3D-Printed Eggs Can Even Fool Wild Birds Into Thinking They’re Real

3D-Printed Eggs Can Even Fool Wild Birds Into Thinking They’re Real

Maybe you’re familiar with the arsehole behaviour of cowbirds. Known as “brood parasites”, cowbirds lay eggs in another bird’s nest and trick the host bird into raising cowbird offspring at the expense of her own. Like I said, arseholes. But birds can learn to recognise imposter eggs. That’s where 3D printing comes in.

To study how host birds, such as the American robin, reject brood parasite eggs, scientists have relied on making fake eggs. That could be eggs taken from another bird (problematic, also limited sizes and shapes) or eggs hand made from plaster or wood (not hollow and not realistic). A possible solution then? 3D printing.

In a paper published in PeerJ, scientists described how to 3D-print hollow eggs of plastic filled with water. The eggs can then painted to give them the right colour: blue for robin’s eggs, white for cowbird’s. 3D printing makes it easier to create fake eggs on demand and also continuously tinker with size and shape.

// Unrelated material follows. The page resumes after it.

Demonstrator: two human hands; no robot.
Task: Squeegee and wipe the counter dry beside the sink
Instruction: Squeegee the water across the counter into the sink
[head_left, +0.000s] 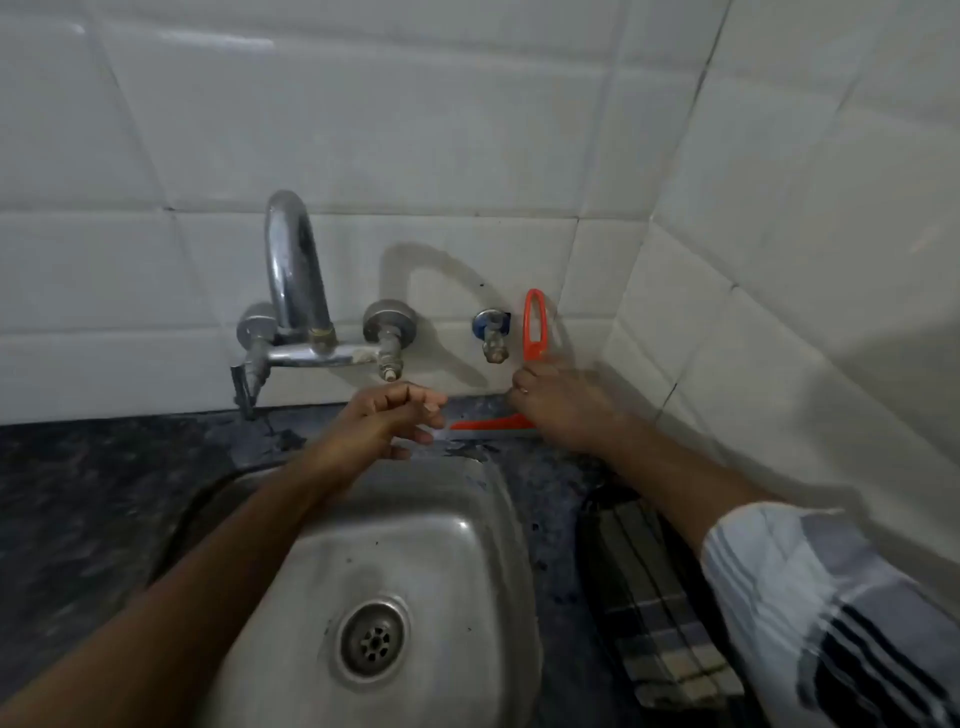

Initial tests show the 3D-printed eggs stack up pretty well against other out-dated alternatives. When the fake eggs were painted blue as a test, robins accepted all the eggs. When they were painted white, they accepted only 21 per cent of them — in line with past experiments with fake plaster eggs.

But more refined 3D-printed egg could even be better. Host birds sometimes try to pierce eggs they recognise as imposters, which is obviously not possible when the fake is a solid plaster or wood egg. That could actually be skewing the results. Hollow eggs, though, could also be made to be pierce-able and all the more realistic.